The head piece consists of serine and phosphate, the middle
piece is derived from glycerol, and the tails are fatty acids.
PS is extremely bioavailable and crosses the blood-brain barrier
with ease. Once in the brain, the PS molecule as a unit merges
smoothly into the nerve cell membrane where it is available to
facilitate cell-level energetics and homeostasis, as well as
enhance neurotransmitter production, release, and action. PS
also serves as a precursor reservoir for the related
phospholipids, phosphatidylethanolamine (PE) and
As a unique phospholipid constituent of all known cell
membranes, PS helps to ensure membrane integrity (in conjunction
with the other phospholipids: PE, PC and phosphatidylinositol
[PI]). This demarcates the living cell interior from the
nonliving outer environment.
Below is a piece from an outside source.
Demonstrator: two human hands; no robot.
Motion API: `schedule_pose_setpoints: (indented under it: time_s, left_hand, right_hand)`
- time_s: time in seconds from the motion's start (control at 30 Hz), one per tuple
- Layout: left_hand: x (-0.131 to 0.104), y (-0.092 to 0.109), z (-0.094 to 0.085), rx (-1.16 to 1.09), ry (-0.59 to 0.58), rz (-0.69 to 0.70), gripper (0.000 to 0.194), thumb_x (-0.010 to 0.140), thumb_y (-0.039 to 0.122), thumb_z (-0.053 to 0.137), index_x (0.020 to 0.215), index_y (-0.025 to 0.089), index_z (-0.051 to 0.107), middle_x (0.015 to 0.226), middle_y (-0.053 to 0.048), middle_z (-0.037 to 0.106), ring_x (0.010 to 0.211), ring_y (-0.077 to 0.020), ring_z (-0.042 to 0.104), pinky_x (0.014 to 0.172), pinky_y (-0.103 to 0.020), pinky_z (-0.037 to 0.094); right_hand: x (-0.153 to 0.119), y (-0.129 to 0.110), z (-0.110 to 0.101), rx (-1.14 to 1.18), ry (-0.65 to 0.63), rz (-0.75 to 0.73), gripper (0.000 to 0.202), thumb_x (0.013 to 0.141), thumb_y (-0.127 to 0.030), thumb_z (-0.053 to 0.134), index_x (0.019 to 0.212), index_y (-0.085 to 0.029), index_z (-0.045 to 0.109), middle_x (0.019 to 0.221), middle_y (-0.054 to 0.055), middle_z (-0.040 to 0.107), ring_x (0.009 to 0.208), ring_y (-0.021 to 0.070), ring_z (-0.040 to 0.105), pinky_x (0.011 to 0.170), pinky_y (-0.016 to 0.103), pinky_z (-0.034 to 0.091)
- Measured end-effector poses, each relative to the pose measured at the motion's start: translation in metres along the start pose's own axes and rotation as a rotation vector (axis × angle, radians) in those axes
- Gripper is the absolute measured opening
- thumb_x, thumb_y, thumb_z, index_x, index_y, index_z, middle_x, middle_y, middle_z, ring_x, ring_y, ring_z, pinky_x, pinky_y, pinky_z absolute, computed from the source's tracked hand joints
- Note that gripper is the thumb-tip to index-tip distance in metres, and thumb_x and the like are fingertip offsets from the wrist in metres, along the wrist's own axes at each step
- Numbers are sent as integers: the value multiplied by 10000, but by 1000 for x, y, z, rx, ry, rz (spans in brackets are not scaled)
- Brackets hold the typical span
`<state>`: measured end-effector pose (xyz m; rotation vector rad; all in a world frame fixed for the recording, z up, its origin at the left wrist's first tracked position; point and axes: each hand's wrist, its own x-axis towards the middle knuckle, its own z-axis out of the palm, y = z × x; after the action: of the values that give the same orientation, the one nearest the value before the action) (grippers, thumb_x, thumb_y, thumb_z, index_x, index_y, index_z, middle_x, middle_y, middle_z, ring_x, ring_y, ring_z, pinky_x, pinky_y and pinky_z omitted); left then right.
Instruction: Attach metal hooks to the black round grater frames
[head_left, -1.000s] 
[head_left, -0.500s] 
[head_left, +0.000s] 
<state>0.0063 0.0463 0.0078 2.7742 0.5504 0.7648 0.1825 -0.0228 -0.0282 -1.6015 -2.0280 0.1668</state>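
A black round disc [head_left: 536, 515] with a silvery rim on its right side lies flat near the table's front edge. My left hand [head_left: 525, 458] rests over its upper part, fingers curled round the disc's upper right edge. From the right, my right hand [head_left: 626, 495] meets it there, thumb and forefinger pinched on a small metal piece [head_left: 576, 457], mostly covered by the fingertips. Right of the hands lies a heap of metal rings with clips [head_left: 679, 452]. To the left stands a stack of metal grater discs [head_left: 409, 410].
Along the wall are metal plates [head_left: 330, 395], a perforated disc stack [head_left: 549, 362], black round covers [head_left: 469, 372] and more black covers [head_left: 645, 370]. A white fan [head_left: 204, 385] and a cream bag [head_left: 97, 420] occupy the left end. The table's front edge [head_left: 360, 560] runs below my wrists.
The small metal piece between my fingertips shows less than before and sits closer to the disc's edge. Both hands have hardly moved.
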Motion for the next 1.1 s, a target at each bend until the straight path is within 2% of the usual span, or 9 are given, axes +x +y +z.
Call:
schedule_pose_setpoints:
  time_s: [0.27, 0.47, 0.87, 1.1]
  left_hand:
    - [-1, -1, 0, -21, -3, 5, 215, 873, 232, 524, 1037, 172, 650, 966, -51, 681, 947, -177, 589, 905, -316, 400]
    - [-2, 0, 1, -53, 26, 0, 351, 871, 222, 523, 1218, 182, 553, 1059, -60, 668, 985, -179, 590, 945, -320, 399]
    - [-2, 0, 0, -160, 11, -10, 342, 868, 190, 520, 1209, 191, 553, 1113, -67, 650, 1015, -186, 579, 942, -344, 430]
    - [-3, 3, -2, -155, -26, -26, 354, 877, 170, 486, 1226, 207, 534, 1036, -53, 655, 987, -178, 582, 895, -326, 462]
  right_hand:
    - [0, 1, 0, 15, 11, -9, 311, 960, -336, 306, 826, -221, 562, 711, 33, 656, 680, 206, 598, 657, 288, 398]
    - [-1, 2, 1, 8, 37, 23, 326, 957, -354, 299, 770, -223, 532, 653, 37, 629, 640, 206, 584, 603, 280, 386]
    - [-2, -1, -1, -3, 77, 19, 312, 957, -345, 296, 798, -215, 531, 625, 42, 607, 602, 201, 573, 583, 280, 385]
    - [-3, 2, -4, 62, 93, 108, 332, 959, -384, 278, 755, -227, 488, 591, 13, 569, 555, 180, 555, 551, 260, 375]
This demarcation is absolutely
necessary for life to exist. PS also helps support the functions
of a number of membrane proteins. A list of these membrane
proteins reads like a Whos Who of important proteins for the
cell: Na/K ATPase; Ca ATPase; Mg ATPase (for ion transport);
protein kinase C; adenylate cyclase (for processing signals that
reach the cell from the environment); NADPH-cytochrome C
reductase (for mitochondrial energy production); proteins that
www.e the release of transmitters via secretory vesicles; and
receptors for NMDA and other transmitters. PS also serves as a
reservoir for fatty acids that are the sources of messenger
molecules which carry signals from the cell membrane to the
surroundings (the prostanoids or prostaglandins).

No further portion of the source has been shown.